Caldwell has had a front row seat and he has provided an immense amount of input and direction for much of Manning's career. Caldwell missed only the 1998-2001 seasons of Manning's career in Indianapolis.
He has spent an extraordinary amount of time with Manning, and Caldwell was able to put Manning's accomplishments in context in a few short words.
"It's going to be a little different playing without Peyton," said Caldwell. "He's obviously one-of-a-kind. He's certainly been a great player for us."
This is not the first time in his career Caldwell has lost a quarterback for a game. When posed that question on Wednesday Caldwell responded, and it gave him a chance to underscore again what Manning has accomplished over the past 13 seasons.
"On several occasions (he has missed a quarterback in his coaching career)," said Caldwell. "You probably would think that would be something that has happened to most guys (coaches) because there are very few guys (players) who have had the kind of longevity that Peyton has had. I don't care what level, whether it's in high school, college or wherever it might be. You have to be able to make adjustments and move forward.
"I can't think of a season (where it didn't happen to him previously). At Penn State it happened. It happened at Wake Forest. If I look back at it, there's probably not a season that went by where one quarterback started the entire time, maybe once. I can't be exactly accurate but let me tell you this, it's happened more than five times (to me). When I think you look across our league, I think most teams have quarterbacks who have missed some time.

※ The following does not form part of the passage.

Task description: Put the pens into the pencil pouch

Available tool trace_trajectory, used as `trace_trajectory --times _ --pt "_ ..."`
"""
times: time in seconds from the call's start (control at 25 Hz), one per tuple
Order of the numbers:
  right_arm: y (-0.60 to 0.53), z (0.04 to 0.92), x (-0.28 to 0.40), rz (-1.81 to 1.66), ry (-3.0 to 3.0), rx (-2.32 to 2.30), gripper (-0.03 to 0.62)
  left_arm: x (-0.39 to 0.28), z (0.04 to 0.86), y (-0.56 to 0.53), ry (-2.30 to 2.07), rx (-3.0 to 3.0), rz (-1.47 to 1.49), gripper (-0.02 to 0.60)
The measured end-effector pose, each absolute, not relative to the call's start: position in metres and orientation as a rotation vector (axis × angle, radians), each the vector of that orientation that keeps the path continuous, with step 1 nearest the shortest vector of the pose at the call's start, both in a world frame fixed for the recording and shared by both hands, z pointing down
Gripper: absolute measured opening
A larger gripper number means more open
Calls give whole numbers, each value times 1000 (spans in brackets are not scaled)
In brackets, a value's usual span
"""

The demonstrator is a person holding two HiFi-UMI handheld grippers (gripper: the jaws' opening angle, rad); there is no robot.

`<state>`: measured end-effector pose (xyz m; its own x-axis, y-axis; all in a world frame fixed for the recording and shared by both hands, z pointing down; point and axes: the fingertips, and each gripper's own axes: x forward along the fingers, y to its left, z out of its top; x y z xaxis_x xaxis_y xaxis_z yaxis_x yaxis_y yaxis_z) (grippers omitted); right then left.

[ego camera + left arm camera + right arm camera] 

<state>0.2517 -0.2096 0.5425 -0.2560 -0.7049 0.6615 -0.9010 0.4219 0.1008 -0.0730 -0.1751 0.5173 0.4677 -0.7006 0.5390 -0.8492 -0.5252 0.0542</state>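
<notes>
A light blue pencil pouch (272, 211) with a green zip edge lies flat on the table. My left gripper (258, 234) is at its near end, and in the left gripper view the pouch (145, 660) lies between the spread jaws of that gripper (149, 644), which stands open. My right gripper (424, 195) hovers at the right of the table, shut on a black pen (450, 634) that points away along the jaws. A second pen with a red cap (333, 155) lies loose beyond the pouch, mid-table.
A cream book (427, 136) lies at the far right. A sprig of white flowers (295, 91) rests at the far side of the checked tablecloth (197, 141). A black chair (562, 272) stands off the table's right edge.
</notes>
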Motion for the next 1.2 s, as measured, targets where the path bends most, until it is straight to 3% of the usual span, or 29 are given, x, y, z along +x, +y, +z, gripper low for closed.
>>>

Ours has just been highly unusual, thank God."
Manning has taken every snap in 178 of 208 career games, missing only 424 career snaps (including the one due to injury). In total, he has taken 12,712 of a possible 13,136 career snaps with consecutive snap streaks reaching 1,631, 1,590, 1,459, 1,400, 1,205 and a current one of 1,088 that will end on Sunday. The streak of 1,590 consecutive snaps was a career-opening total. The only other quarterbacks to take snaps during Manning career are Steve Walsh (21 in 1999), Mark Rypien (22 in 2001), Brock Huard (22 in 2003), Jim Sorgi (74 in 2004; 102 in 2005; 74 in 2007; 56 in 2008; 1 in 2009) and Curtis Painter (47 in 2009). (Punter Hunter Smith and running back Edgerrin James took a total of five direct snaps as well.)
Only three teams (Green Bay, New England, Houston) have started five or fewer quarterbacks during Manning's career from 1998 to the present. Fifteen have started a dozen or more.
The club announced Collins will start for Manning at Houston. It will be the 177th start of his career.